→ **TASK BRIEF**: Please give back word for word the lines below, from the first one through the one with "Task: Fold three".
[[ RECORDS PROVIDED open ]]
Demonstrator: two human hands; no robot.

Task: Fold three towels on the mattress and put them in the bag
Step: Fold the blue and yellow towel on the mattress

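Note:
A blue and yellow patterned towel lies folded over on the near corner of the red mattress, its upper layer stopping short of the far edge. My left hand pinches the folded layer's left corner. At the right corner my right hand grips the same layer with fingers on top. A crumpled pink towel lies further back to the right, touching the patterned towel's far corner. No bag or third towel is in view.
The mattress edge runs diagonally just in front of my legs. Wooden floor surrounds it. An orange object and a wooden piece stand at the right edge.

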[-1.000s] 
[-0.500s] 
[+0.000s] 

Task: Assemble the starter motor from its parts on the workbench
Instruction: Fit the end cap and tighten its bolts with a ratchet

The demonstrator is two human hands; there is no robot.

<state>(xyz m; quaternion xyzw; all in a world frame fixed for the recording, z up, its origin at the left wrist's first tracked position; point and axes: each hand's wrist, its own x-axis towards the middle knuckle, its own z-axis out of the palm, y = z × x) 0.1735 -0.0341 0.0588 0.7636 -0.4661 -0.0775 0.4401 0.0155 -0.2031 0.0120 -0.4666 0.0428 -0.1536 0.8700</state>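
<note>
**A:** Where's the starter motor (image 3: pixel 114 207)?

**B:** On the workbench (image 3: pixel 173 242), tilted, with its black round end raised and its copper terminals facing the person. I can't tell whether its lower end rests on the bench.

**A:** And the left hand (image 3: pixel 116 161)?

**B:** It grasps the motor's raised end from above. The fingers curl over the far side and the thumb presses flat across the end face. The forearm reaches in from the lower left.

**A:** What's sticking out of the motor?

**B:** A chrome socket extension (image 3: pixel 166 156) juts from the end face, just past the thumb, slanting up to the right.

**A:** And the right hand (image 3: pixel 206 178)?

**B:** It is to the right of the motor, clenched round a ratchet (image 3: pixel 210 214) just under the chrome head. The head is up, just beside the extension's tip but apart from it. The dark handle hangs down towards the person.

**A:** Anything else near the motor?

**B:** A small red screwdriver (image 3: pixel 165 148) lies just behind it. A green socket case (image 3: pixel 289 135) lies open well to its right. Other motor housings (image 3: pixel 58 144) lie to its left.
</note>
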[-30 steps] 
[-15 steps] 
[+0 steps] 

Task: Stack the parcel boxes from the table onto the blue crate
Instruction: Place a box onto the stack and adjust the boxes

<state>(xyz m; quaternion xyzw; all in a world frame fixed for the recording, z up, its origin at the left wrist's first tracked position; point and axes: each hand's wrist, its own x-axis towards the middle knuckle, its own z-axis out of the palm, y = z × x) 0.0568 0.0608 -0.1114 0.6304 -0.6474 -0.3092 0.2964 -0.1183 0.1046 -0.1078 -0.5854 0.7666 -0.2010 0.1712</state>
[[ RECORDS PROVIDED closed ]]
→ **PROBLEM SOLUTION**:
Demonstrator: two human hands; no robot.

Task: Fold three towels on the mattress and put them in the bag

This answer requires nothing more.